SS Handspun in Golden Red

Skein 1
Ply | Three
Yardage | 77.7 m
WPI | Fingering
Fibre | Simple Scarves Superwash Merino-Nylon in Golden Red
Tool | Serenity Wheel [10:1]

Skein 2
Ply | Three
Yardage | 74.7 m
WPI | Fingering
Fibre | Simple Scarves Superwash Merino-Nylon in Golden Red
Tool | Serenity Wheel [10:1]

I remember dyeing this very delicious fiber blend a while back and for some reason, I thought of Chinese New Year colours (very festive and reminiscent of people selling gold coins during this season as gifts!) and because it was the end of the roving bulk bundle I got for the store, I didn’t have the full 4 oz to work with. Instead, I had about slightly under 3 ozs – not even enough to put it on the shelves for sale. So I decided to keep it in case I needed to spin something quickly or to blend it with another fiber.

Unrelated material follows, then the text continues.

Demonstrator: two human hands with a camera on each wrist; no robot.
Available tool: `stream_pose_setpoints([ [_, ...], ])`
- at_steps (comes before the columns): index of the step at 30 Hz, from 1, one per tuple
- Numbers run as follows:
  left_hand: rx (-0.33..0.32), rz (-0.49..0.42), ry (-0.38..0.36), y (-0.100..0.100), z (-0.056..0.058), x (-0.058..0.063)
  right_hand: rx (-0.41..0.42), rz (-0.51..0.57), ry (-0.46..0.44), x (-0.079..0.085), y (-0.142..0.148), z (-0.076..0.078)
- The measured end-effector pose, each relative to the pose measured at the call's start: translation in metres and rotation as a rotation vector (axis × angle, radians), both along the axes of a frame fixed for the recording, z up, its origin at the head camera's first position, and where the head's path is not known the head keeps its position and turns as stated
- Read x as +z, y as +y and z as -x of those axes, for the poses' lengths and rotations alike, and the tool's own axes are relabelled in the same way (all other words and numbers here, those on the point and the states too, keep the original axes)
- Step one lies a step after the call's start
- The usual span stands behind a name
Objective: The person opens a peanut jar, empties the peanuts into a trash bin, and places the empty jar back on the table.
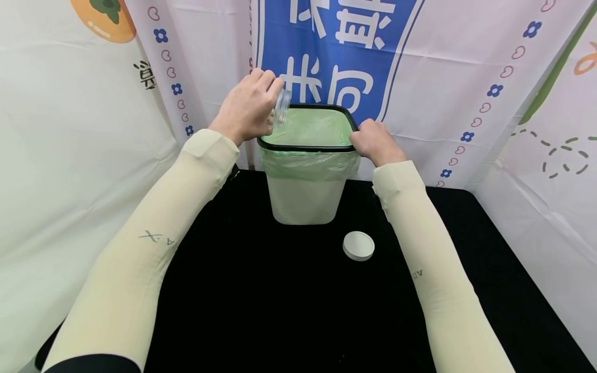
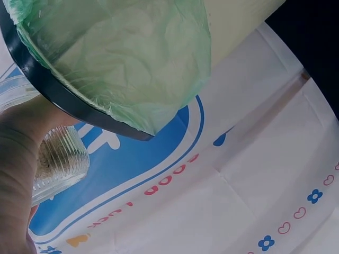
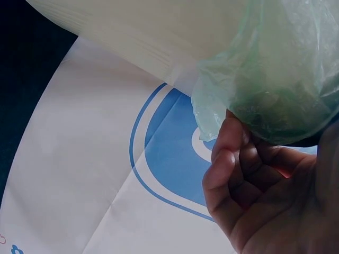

I forgot all about it until last week when I dug around my fiber stash and found it sitting pretty with some of my other handdyed stuff. This was a wonderfully quick spin due to its small quantity – I finished spinning and plying the first skein in under three days! To keep the colour changes the same – I plan to knit slippers/ankle socks with these – I split the roving down in the middle, weighed them to ensure that I would get similar yardage for them both and wound them up loosely in the same way. The result is two very lovely skeins of yarn with a 3-meter difference in yardage.

After hunting around, I decided on a gorgeous pattern (see below) for these two mini-skeins. I think it’ll go great with the gloomy autumn and winter weather that is to come. What do you think?